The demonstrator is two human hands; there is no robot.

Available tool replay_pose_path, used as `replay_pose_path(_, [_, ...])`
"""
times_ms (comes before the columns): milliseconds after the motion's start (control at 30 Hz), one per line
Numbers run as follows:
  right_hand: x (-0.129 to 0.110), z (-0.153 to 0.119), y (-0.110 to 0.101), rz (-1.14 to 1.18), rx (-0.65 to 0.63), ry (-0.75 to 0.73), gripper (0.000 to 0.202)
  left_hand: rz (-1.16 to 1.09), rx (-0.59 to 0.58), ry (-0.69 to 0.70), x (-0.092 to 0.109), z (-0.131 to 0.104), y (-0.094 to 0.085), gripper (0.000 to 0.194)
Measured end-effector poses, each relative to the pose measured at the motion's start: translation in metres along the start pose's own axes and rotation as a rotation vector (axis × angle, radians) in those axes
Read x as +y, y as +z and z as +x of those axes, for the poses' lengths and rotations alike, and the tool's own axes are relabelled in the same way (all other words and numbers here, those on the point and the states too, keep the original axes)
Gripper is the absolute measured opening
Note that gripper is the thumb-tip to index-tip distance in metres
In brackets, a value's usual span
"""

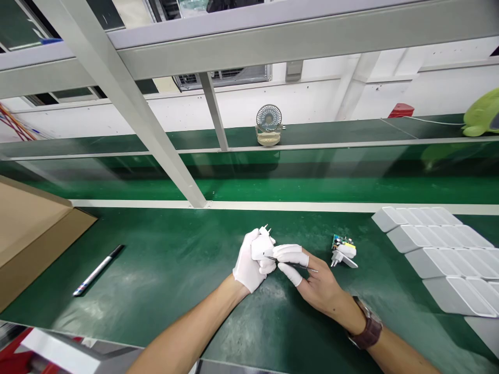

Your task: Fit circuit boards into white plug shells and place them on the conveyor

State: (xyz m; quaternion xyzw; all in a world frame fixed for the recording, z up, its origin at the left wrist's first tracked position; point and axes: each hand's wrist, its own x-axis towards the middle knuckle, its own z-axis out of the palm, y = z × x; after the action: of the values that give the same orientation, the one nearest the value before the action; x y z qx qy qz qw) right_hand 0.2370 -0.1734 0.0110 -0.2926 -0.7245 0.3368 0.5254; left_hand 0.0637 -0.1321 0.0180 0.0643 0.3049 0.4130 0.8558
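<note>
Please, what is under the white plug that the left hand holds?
The gloved left hand cups the white plug, above the green tabletop. The plug's underside and the tabletop directly behind are covered from view.

A green desk (167,259) fills the lower view, its surface carrying pale, smeared patches of reflected light. A white strip (292,206) edges its back, with a glossy green panel (331,189) beyond and a dark green shelf (331,134) above that. A thick, light-grey beam (312,54) crosses overhead, joined by a slanting post (144,124); a thinner upright (213,111) meets the shelf's front edge. Behind stands a white wall (241,101), bearing a small grey box (294,70). Dark, framed panes (23,26), apparently windows, show at upper left.
</note>
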Motion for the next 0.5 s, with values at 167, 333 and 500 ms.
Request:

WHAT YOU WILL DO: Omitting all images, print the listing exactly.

TASK SOLUTION:
The demonstrator is two human hands; there is no robot.

Available tool replay_pose_path, used as `replay_pose_path(_, [_, ...])`
"""
times_ms (comes before the columns): milliseconds after the motion's start (control at 30 Hz), one per line
Numbers run as follows:
  right_hand: x (-0.129 to 0.110), z (-0.153 to 0.119), y (-0.110 to 0.101), rz (-1.14 to 1.18), rx (-0.65 to 0.63), ry (-0.75 to 0.73), gripper (0.000 to 0.202)
  left_hand: rz (-1.16 to 1.09), rx (-0.59 to 0.58), ry (-0.69 to 0.70), x (-0.092 to 0.109), z (-0.131 to 0.104), y (-0.094 to 0.085), gripper (0.000 to 0.194)
Measured end-effector poses, each relative to the pose measured at the motion's start: translation in metres along the start pose's own axes and rotation as a rotation vector (axis × angle, radians) in those axes
Read x as +y, y as +z and z as +x of those axes, for the poses' lengths and rotations alike, and the tool's own axes are relabelled in the same way (all other words and numbers here, those on the point and the states too, keep the original axes)
Gripper is the absolute measured opening
Note that gripper is the thumb-tip to index-tip distance in metres
In brackets, a value's usual span
"""


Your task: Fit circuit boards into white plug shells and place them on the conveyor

State: (xyz m; quaternion xyzw; all in a world frame fixed for the recording, z up, its origin at the left wrist's first tracked position; point and axes: each hand's wrist, its own x-axis towards the middle knuckle, its own z-axis out of the palm, y = z × x; after the action: of the values that give the same orientation, the one nearest the value before the action; x y z qx qy qz qw) right_hand 0.2370 -0.1734 0.0110 -0.2926 -0.7245 0.3368 0.5254; left_hand 0.0637 -0.1321 0.0180 0.0643 0.3049 0.4130 0.8558
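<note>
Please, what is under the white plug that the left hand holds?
The gloved left hand cups the white plug, above the green tabletop. The plug's underside and the tabletop directly behind are covered from view.

A green desk (167,259) fills the lower view, its surface carrying pale, smeared patches of reflected light. A white strip (292,206) edges its back, with a glossy green panel (331,189) beyond and a dark green shelf (331,134) above that. A thick, light-grey beam (312,54) crosses overhead, joined by a slanting post (144,124); a thinner upright (213,111) meets the shelf's front edge. Behind stands a white wall (241,101), bearing a small grey box (294,70). Dark, framed panes (23,26), apparently windows, show at upper left.
</note>
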Motion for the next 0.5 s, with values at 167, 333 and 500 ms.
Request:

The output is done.